Travailler sur ce projet me permet de continuer mes études.

Hassan

Hassan, récolte des olives sur les arbres plantés dans la réserve de Jothur, novembre 2023

Travailler pour survivre, et pour contribuer à un projet à impact

Yousef et Hassan ont tous deux rejoint le projet pour des raisons économiques, car il leur permet d’améliorer durablement leurs conditions de vie. Cependant, leur motivation à s’engager va bien au-delà. Tous deux expliquent qu’ils sont fiers de participer à une action qui aura des effets à long terme sur le territoire et le paysage de Karak. En effet, alors que 90% de la Jordanie est déjà considérée comme une zone aride (ministère de l’environnement, UICN et FEM, 2020), la situation ne cesse de se détériorer en raison du changement climatique, de l’approvisionnement limité en eau et de la pression démographique, ce qui entraîne une augmentation de la déforestation et de la dégradation des sols. Ces phénomènes ont à leur tour un impact négatif sur la santé et la sécurité alimentaire des communautés voisines, et nuisent à leurs conditions de vie et à leurs capacités agricoles.

Ce projet m'a aidé à développer mes connaissances et expériences des pratiques agricoles basées sur des preuves scientifiques. J'espère que nous pourrons étendre ce projet à tous les gouvernats.

Hassan

Hassan, Yousef et d'autres travailleurs entretiennent les arbres plantés dans la réserve de Jothur, novembre 2023

Les arbres plantés sont un mélange de forêts indigènes et d’arbres productifs choisis en fonction des spécificités du sol. En outre, des techniques adaptées au climat, telles que la collecte naturelle des eaux de pluie, sont utilisées pour assurer la durabilité du projet et le développement à long terme des arbres plantés. Yousef et Hassan ont tous deux déclaré attendre avec impatience les résultats à long terme du projet, car ils ont pu constater que les arbres, bien que petits, ont déjà transformé le paysage désertique de la région en collines verdoyantes, où Hassan prédit que les familles et les touristes viendront bientôt pour admirer le magnifique paysage.

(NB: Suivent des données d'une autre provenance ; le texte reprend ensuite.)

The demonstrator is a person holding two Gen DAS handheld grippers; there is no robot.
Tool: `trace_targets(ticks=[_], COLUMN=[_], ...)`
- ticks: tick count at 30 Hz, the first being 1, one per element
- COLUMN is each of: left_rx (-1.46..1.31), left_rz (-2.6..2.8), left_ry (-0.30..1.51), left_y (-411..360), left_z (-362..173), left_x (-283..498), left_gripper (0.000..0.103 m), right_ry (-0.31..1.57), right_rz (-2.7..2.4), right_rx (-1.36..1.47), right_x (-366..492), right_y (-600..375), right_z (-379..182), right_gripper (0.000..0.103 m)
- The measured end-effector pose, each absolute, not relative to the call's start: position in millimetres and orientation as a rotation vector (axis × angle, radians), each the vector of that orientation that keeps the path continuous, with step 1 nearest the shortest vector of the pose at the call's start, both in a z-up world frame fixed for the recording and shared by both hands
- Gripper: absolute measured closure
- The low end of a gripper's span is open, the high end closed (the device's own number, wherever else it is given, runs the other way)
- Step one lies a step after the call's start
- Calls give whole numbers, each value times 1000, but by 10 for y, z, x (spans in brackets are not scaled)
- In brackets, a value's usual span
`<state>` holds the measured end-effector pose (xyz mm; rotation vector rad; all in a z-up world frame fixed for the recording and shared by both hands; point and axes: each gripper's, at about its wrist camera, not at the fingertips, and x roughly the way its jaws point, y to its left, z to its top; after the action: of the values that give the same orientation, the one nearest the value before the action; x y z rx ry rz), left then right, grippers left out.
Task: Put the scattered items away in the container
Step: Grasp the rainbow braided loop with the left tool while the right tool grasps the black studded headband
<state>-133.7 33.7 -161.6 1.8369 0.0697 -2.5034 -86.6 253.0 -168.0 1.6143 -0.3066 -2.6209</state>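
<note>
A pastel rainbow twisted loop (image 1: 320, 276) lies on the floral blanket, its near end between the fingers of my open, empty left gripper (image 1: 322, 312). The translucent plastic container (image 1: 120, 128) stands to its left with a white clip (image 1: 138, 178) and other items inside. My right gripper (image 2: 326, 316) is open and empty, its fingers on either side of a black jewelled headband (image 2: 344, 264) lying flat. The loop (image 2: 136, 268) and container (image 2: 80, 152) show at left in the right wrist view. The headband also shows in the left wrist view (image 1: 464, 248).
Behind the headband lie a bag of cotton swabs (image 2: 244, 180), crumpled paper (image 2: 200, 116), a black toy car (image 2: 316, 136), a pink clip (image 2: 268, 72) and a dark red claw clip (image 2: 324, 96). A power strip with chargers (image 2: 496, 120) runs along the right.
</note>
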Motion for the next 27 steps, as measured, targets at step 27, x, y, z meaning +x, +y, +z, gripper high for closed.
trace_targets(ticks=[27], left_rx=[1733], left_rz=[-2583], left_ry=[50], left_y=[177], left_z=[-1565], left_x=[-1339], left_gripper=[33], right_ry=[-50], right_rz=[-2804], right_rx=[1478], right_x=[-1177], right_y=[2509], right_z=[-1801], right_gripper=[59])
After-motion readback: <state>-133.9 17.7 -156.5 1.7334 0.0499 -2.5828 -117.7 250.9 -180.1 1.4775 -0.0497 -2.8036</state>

Par un acte aussi simple que la plantation d’arbres, Yousef et Hassan ont développé des compétences, des amitiés et des revenus, tout en participant à l’amélioration des conditions de vie des communautés vivant autour de la réserve de Jothur, dans le gouvernorat de Karak. Tous deux peuvent désormais envisager l’avenir avec plus de sérénité, car leur participation active au projet leur apporte une certaine stabilité et les aide à être plus employables à l’avenir.

*les noms ont été modifiés pour protéger l’identité des personnes.